Martin Westbury had spent the following hours in St Paul’s Cathedral having a dialogue with his maker.

‘I lied to protect us all, Lord.’ He thought of his sister and her ill-guided actions and how she had been bundled back to Edinburgh where her husband’s family held a seat.

He thought of his parents and his ancestors and the goodness that had always imbued the Dromorne name since time immemorial. He thought of Florencia and her silver hair and eyes that were exactly those of Cristo Wellingham and for the first time in his life he swore in a house of God because he knew that Eleanor Bracewell-Lowen had never truly been his.

A wife in name only. A woman he had never touched. Her illness had precluded it at first and in the later years his infirmity had robbed him of any feeling in that region of his being.

But he could change.

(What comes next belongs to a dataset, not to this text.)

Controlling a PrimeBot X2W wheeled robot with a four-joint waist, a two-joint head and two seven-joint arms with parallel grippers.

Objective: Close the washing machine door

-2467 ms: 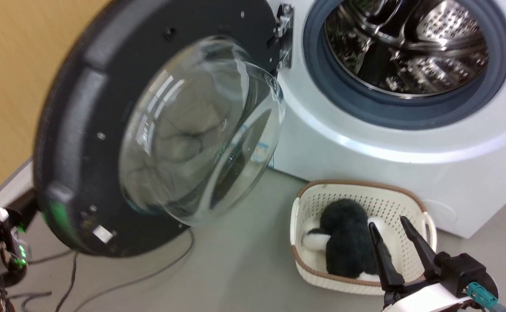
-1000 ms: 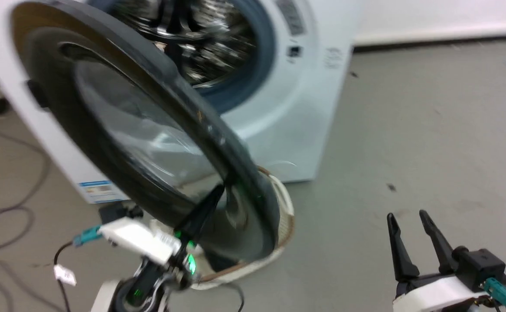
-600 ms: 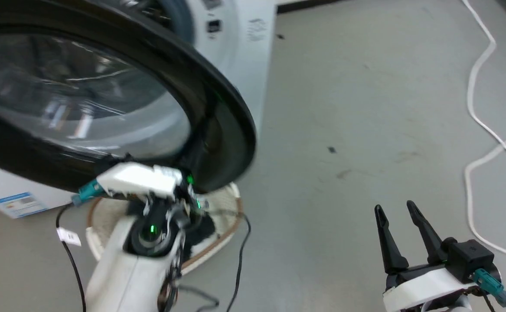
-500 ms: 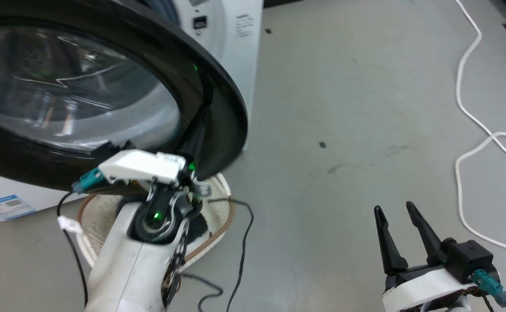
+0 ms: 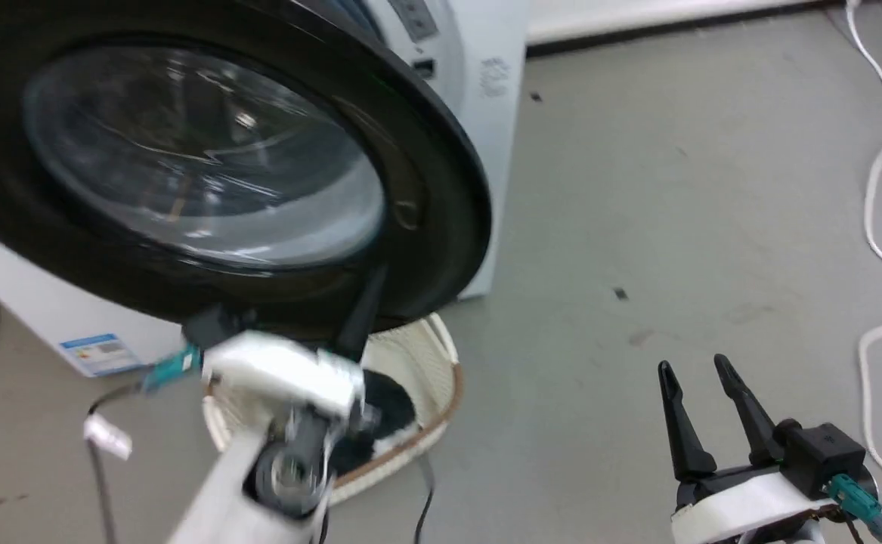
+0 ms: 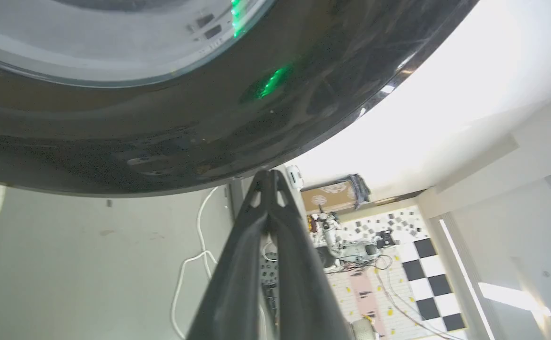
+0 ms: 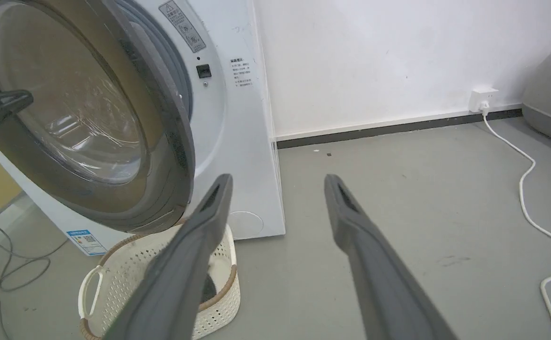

They could change, and, if God could give him the chance of a second destiny, then who would know what might follow? He smiled, making the sign of the cross above his heart in respect to a wiser deity who had given him direction. Tonight he would show Eleanor that he had forgiven her lies by coming to her room and allowing her the opportunity of sexual expression that a twenty-three-year-old must crave.

It was, after all, the very least that he could do.